• **What the exercise asks**
Repeat exactly the lines of the listing from the line containing "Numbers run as" through its last line, and nothing beyond them.

--- --- ---

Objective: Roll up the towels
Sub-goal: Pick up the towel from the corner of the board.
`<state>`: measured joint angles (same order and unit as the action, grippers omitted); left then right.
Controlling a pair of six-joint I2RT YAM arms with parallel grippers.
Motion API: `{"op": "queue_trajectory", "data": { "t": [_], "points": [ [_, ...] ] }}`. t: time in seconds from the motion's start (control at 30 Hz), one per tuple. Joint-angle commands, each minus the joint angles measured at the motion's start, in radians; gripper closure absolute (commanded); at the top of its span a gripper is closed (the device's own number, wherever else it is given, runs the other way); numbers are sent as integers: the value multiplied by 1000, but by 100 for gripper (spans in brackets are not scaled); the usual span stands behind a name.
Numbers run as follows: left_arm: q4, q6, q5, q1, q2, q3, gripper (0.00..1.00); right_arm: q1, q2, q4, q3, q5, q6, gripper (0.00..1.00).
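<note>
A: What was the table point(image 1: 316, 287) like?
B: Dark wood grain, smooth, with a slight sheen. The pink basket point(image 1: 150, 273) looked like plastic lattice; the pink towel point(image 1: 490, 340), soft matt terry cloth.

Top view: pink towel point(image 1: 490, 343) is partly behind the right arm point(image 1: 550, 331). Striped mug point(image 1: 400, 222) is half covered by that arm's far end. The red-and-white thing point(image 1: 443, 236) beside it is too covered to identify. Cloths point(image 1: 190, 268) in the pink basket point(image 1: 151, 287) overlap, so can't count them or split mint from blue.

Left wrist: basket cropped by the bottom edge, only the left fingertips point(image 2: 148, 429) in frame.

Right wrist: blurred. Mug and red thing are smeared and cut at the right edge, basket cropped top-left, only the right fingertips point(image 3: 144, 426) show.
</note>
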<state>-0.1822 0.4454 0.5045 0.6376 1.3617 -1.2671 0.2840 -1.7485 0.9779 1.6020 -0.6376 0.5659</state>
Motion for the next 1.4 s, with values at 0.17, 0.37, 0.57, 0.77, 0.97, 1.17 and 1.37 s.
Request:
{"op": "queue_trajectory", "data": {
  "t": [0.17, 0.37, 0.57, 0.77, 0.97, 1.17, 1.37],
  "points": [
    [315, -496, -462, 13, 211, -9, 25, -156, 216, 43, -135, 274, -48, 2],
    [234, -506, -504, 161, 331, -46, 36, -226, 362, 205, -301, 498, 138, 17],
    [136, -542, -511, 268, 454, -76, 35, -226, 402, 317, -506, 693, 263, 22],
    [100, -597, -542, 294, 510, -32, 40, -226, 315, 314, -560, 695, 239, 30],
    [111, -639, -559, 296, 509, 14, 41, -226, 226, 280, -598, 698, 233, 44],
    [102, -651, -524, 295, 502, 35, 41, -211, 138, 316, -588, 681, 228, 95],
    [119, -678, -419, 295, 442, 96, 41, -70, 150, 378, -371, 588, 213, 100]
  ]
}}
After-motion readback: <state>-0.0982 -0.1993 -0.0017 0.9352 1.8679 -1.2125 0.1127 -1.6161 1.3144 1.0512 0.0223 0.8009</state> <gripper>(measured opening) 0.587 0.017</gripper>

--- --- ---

• **Exercise output**
Numbers run as follows: left_arm: q4, q6, q5, q1, q2, q3, gripper (0.00..1.00); right_arm: q1, q2, q4, q3, q5, q6, gripper (0.00..1.00).
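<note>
A: What was the table point(image 1: 316, 287) like?
B: Dark wood grain, smooth, with a slight sheen. The pink basket point(image 1: 150, 273) looked like plastic lattice; the pink towel point(image 1: 490, 340), soft matt terry cloth.

Top view: pink towel point(image 1: 490, 343) is partly behind the right arm point(image 1: 550, 331). Striped mug point(image 1: 400, 222) is half covered by that arm's far end. The red-and-white thing point(image 1: 443, 236) beside it is too covered to identify. Cloths point(image 1: 190, 268) in the pink basket point(image 1: 151, 287) overlap, so can't count them or split mint from blue.

Left wrist: basket cropped by the bottom edge, only the left fingertips point(image 2: 148, 429) in frame.

Right wrist: blurred. Mug and red thing are smeared and cut at the right edge, basket cropped top-left, only the right fingertips point(image 3: 144, 426) show.
</note>
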<state>-0.1822 0.4454 0.5045 0.6376 1.3617 -1.2671 0.2840 -1.7485 0.9779 1.6020 -0.6376 0.5659</state>
Motion for the next 1.4 s, with values at 0.17, 0.37, 0.57, 0.77, 0.97, 1.17 and 1.37 s.
Request:
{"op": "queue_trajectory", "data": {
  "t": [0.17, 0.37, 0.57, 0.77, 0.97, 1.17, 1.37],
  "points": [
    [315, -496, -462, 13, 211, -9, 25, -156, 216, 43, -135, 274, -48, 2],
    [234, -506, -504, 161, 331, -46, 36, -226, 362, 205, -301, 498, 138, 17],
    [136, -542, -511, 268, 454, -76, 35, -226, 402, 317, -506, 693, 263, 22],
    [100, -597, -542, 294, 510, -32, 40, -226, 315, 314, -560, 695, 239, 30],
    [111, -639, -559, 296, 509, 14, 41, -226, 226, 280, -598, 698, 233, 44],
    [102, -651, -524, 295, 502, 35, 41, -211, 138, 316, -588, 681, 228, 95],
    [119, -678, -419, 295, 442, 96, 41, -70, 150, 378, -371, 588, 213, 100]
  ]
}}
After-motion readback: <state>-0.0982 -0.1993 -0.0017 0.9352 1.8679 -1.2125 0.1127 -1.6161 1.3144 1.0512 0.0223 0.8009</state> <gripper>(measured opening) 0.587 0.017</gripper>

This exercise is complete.